A senior executive at Desjardins Group says he’s “thrilled” at the prospect of establishing a powerhouse financial services firm after the company announced a $1.67 billion acquisition.
Montreal-based Desjardins said Thursday it will purchase Guardian Capital Group Limited and take the publicly traded company private, according to a news release.
“We’re thrilled about it, it’s a scale business, and it’s going to allow us to enter the big leagues in the asset management world,” Nicolas Richard, president and COO of Desjardins Global Asset Management, told BNN Bloomberg in a Thursday interview.
The all-cash transaction, subject to court, shareholder and regulatory approvals, is expected to close in the first quarter of 2026.
Desjardins is a cooperative financial group with assets of $501.3 billion and over 57,200 employees. It offers a full range of products and services to individuals and businesses through its distribution network, online platforms, and its subsidiaries across Canada and North America, according to the company.
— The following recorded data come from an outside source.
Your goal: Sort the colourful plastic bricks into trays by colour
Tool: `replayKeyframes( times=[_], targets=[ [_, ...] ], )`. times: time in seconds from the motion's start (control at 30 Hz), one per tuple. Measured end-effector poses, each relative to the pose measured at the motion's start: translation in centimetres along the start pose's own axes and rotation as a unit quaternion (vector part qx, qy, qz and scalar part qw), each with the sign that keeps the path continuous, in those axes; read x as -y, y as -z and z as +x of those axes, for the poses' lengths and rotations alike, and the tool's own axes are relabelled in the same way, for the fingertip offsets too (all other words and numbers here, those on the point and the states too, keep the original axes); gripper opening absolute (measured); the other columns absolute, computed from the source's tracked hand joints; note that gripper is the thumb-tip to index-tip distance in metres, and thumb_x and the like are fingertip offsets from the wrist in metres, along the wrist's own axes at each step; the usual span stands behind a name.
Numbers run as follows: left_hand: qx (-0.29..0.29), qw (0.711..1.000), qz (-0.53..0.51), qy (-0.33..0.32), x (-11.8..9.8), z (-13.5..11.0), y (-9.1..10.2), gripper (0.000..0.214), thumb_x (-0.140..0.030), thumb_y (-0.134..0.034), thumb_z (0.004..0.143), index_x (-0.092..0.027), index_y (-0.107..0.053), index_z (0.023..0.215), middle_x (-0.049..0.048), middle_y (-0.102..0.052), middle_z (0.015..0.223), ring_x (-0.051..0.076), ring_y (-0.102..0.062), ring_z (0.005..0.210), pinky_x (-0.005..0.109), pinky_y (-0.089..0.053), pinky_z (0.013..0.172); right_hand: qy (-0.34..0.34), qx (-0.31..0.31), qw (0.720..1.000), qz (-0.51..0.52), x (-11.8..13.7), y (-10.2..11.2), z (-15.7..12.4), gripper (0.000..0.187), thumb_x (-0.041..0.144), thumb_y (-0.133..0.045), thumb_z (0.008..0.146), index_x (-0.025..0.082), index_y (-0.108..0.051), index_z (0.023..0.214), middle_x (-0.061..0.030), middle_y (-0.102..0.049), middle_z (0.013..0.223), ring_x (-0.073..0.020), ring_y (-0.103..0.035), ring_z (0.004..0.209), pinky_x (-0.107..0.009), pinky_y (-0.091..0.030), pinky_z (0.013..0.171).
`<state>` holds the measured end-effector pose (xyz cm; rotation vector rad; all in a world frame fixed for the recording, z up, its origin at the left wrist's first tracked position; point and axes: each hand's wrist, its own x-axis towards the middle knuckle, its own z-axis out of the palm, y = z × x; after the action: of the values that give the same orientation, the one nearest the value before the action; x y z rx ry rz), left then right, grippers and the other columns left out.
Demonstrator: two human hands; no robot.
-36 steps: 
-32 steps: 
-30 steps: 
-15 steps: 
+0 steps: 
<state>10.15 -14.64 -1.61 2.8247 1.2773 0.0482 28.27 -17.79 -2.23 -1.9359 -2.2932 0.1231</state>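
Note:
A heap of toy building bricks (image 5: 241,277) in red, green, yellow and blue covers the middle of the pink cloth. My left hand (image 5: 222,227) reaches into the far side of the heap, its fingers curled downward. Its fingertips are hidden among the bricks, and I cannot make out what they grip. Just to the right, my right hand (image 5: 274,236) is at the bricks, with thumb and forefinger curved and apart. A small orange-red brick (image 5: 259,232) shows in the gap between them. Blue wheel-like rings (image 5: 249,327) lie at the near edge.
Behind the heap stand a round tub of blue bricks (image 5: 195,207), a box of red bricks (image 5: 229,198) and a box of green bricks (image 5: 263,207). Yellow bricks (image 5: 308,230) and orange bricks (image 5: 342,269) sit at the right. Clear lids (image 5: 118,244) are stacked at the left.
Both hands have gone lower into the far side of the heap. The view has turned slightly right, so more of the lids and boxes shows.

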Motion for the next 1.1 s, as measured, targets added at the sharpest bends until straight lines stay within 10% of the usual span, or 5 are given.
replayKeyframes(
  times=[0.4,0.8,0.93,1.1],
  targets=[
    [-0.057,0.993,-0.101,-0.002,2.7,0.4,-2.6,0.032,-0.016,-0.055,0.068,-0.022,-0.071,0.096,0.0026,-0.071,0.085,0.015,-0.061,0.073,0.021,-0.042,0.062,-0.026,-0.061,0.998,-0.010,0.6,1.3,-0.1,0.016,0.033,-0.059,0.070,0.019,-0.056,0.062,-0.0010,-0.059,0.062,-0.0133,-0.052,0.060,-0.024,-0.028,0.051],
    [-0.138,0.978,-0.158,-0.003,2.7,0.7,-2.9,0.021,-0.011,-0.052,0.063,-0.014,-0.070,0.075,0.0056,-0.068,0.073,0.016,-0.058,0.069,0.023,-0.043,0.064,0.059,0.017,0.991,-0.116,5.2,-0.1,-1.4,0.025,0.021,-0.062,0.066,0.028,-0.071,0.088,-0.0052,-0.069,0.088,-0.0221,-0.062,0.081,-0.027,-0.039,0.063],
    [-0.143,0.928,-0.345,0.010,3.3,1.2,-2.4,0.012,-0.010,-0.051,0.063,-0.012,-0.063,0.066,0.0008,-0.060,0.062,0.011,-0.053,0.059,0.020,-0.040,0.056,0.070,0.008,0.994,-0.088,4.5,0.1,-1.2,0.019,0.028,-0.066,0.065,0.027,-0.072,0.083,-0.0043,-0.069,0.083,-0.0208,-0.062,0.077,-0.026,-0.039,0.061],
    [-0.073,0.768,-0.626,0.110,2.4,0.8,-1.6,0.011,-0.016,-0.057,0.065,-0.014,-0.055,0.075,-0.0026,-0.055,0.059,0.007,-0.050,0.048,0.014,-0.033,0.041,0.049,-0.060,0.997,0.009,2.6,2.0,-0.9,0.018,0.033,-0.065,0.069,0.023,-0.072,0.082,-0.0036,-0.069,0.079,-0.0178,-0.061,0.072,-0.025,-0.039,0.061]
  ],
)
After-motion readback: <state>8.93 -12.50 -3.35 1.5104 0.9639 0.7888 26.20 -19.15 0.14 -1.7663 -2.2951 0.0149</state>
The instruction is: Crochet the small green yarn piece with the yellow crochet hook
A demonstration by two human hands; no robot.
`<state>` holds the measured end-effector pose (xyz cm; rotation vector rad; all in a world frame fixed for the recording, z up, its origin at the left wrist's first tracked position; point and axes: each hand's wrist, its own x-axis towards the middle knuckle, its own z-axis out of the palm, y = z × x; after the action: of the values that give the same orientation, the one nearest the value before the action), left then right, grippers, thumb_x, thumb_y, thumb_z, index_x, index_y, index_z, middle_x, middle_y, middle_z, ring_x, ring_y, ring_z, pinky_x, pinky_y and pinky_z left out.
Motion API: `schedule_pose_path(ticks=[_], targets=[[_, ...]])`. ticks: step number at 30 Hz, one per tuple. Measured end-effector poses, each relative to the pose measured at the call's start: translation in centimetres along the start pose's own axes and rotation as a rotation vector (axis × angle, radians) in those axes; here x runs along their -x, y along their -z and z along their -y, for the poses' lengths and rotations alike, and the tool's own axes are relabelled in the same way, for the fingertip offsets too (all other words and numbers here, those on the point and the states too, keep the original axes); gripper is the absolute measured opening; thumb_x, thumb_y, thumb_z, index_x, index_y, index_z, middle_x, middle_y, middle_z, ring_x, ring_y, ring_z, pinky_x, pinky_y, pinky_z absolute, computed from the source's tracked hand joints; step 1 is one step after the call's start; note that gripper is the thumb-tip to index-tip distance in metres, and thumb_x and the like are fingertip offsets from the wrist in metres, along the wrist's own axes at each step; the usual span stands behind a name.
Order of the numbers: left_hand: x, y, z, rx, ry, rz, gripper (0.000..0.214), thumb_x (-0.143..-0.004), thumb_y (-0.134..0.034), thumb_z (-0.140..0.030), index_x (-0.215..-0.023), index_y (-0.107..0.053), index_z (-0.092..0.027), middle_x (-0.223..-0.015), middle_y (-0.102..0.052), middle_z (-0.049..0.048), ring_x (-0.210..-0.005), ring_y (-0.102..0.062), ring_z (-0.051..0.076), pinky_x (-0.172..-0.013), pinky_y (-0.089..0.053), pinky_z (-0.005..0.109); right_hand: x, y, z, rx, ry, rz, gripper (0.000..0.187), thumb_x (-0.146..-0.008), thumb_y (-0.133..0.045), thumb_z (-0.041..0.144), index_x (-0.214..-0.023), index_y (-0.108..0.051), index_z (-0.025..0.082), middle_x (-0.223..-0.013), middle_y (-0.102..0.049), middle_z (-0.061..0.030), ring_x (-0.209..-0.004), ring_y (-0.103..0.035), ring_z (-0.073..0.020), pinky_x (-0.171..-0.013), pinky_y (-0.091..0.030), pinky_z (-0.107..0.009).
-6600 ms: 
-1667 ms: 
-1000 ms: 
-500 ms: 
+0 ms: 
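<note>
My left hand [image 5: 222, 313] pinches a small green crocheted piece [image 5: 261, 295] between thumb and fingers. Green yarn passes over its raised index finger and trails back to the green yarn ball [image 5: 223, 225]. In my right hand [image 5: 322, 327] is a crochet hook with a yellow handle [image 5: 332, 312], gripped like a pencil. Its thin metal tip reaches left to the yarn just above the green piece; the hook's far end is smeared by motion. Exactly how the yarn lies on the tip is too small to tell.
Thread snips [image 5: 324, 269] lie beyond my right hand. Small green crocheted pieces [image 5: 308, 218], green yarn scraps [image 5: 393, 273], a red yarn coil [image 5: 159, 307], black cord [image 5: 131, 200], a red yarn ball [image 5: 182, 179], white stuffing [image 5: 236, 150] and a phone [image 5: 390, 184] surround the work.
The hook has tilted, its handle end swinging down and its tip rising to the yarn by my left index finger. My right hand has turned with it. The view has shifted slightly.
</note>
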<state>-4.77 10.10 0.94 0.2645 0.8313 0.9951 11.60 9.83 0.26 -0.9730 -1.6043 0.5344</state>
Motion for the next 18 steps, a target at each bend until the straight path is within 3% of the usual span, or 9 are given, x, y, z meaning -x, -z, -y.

Guardian services institutional, retail and private clients through its subsidiaries, the release said. As of June 30, it had $164.1 billion of client assets while managing an investment portfolio with a fair market value of $1.25 billion.
“We have been in a number of different other diversified financial businesses over the years, but we’ve really focused our efforts on asset management recently, having sold our wealth business a couple of years ago under the brand of Worldsource to Desjardins,” George Mavroudis, Guardian president and CEO, told BNN Bloomberg in a Thursday interview.
Mavroudis will be appointed CEO of the combined business and lead an executive team overseeing the strategic direction of the overall asset management business. Richard will join that executive team.
“It will be the platform that Desjardins will be supporting for us to continue to build on the vision we have, building a competitive, global asset management business,” said Mavroudis.
Through the deal, the companies aim to expand their scale and reach, delivering customized solutions to more members and clients, while enhancing capabilities and enabling a broader suite of investment solutions in the private and public markets.
“We’re very proud of what we’ve achieved as a Canadian headquartered company that has truly invested abroad and built a competitive capability,” said Mavroudis. “I think that was one of the attractions for Desjardins to want to partner with us and continue our efforts and our ambitions to grow.”
Desjardins says the acquisition will place $280 billion in assets under management and advisement. It says Guardian’s strong international footprint, with operations across North America, Europe, and other global markets, complements the strengths of Desjardins in Canada, particularly in Quebec, creating a more dynamic and competitive asset management platform.
“We had known each other for a while because of the first acquisition,” said Richard. “We have had successful discussions. We feel like we were really a good fit. We feel we share the same culture and so that led to a fun and collaborative process.”
Desjardins has made a number of strategic mergers and acquisitions in recent years. The company previously acquired The Insurance Company of Prince Edward Island in 2024 and Guardian’s life insurance, mutual fund and investment distribution networks, which closed in 2023.